Sebanyak 15 orang aktivis peduli penegakan hukum di wilayah NTB, berkumpul dan membentuk koalisi bersama, di Mataram, Selasa, guna menyikapi kasus tertangkap tangannya Kajari Praya itu.
Bahkan, mereka membentuk sekretariat bersama, di Jln Rembang Nomor 15 Komplek Tanah Aji Permai, Kota Mataram, NTB, sebagai wadah koordinasi aksi-aksi nyata.
Lima belas aktivis tersebut yakni Ahyar Supriadi dari Somasi NTB, Joko Jumadi dari Fakultas Hukum Universitas Mataram (Unram), Munzirin dari Gravitasi Mataram, Arya Ahsani Takwim dari Konsepsi NTB, Ridho Ardian Pratama dari Penghubung Komisi Yudisial (KY) NTB, dan Muslimin dari Rinjani Institut.
Selanjutnya, Ikliluddin dari Konsepsi NTB, Galang dari Rowok, Syamsul Hidayat dari Dosen Fakultas Hukum (FH) Unram, Bustomi Taefuri dari SUAKA, Ervyn Kaffah dari FITRA NTB, Fauzi Yoyok dari LBH Apik, Lalu Amrin dari Pemuda AK Rowok, Hendriadi dari FATTIRO, dan Dwi Sudarsono dari Reform.
Ahyar Supriyadi dari Somasi NTB selaku juru bicara KMSA NTB itu mengatakan, sejak 1990-an praktik penggusuran tanah marak diberbagai tempat di NTB, seperti kawasan pariwisata Kuta, Rowok, Selong Belanak, Tanak Awu, Trawangan dan berbagai kasus lainnya.
Korban penggusuran sering kali menjadi korban kriminalisasi dan mafia tanah, dan lebih parah lagi, kasus-kasus agraria di NTB telah menjadi komoditi praktik korupsi.
Kasus penangkapan Kajari Praya oleh KPK semakin mempertegas bahwa kasus penggusuran tanah telah menjadi komoditi praktik korupsi oleh aparat penegak hukum.
"Singkatnya, kriminalisasi petani (pemilik tanah) telah menjadi bagian dari perampasan hak atas tanah rakyat," ujarnya.
Ahyar menambahkan, praktik Korupsi, Kolusi, dan Nepotisme (KKN) telah menjadi kesepakatan bersama sebagai kategori kejahatan luar biasa (extra ordinary crime).
Publik pun meyakini bahwa KKN sudah menjalar kesemua lini kehidupan berbangsa dan bernegara yang menimbulkan daya rusak di semua lini kehidupan.
Tahun ini, Transparansi Internasional Indonesia (TII) mempublikasikan hasil survey Corruption Perceptions Index (Indeks Persepsi Korupsi) Tahun 2013, di mana Indonesia masuk rangking 114 (skor 32) terkorup dari 177 negara.

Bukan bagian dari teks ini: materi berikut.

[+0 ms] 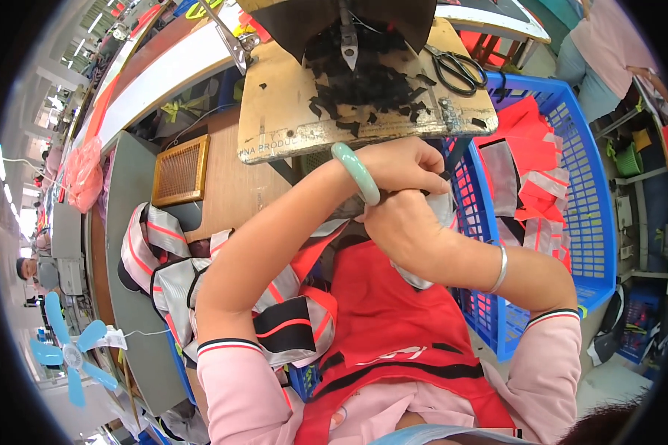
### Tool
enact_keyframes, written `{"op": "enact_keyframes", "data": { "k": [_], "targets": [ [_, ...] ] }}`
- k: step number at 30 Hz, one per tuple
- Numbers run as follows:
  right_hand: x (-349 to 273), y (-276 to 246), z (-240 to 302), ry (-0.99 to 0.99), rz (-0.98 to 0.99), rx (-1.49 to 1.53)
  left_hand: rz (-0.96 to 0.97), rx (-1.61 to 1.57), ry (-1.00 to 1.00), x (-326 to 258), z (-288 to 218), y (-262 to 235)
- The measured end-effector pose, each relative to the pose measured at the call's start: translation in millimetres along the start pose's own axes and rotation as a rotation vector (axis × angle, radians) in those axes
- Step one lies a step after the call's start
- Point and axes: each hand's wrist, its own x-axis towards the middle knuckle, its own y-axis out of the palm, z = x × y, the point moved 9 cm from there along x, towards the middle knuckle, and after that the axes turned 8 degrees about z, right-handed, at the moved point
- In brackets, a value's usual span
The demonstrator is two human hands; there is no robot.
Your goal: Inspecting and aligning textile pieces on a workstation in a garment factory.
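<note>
Red vest fabric (393,311) lying at lower centre of the frame, its grey reflective edge pinched by left hand (412,165) and right hand (399,222), both closed. Better to keep this edge flat and tight near the worn table (274,111), away from black scraps (364,85).

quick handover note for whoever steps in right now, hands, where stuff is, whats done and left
Left hand: closed on the red garment's grey reflective edge, just below the wooden board.
Right hand: gripping the same edge beside it.
Red garment: on the lap.
Scissors: on the board, among black scraps.
Done: some pieces in the blue basket.
Left: this garment; the pile of striped pieces at left.
</note>
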Motion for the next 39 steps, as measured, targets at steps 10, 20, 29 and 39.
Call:
{"op": "enact_keyframes", "data": {
  "k": [10,20,29,39],
  "targets": [
    [-55.9,-27.9,-143.5,0.164,-0.421,1.142,-0.602,-0.541,0.147,-64.7,78.6,29.9],
    [-3.8,5.3,-165.6,0.207,-0.233,1.172,-0.893,0.129,-0.050,-137.4,22.1,-65.5],
    [67.6,25.5,-196.4,0.285,-0.207,1.380,-0.765,-0.387,-0.167,-130.2,90.3,-133.4],
    [71.9,17.4,-202.0,0.269,-0.255,1.410,-0.852,-0.559,-0.105,-136.3,88.2,-141.9]
  ]
}}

Di samping itu, Indoensia Corruption Watch (ICW) pada tahun 2013 juga mempublikasi kasus korupsi di sektor pendidikan, khususnya di Nusa Tenggara Barat terdapat sebanyak 15 kasus.
Pada 14 Desember 2013, publik NTB dibuat terperangah oleh penangkapan terhadap Kajari Praya oleh KPK dengan barang bukti yang disita uang sekitar Rp220 juta.
Bersamaan dengan itu KPK menggelandang salah satu oknum pengusaha yang diduga sebagai pelaku penyuapan.
Ironisnya lagi, dua hari sebelum penangkapan tersebut, KPK menggelar sosialisasi tentang Kewewenangan, Tugas, dan Fungsi Lembaga Kejaksaan dan Komisi Kejaksaan Republik Indonesia bersama Jaksa di Mataram.
"Penangkapan Kepala Kejaksan Negeri Praya oleh KPK itu menunjukkan penegakan hukum di Indonesia semakin mengalami krisis dan emergency. Kasus ini semakin memerosotkan kepercayaan publik terhadap penegakan hukum di Indonesia, khususnya lembaga kejaksaan, yang selama ini belum menunjukkan perbaikan yang signifikan," ujarnya.
Selain itu, kasus tersebut memperlihatkan adanya anarkisme perilaku dan profesi penegak hukum di Indonesia, dan keinginan untuk memiliki peradilan bersih semakin jauh dari harapan.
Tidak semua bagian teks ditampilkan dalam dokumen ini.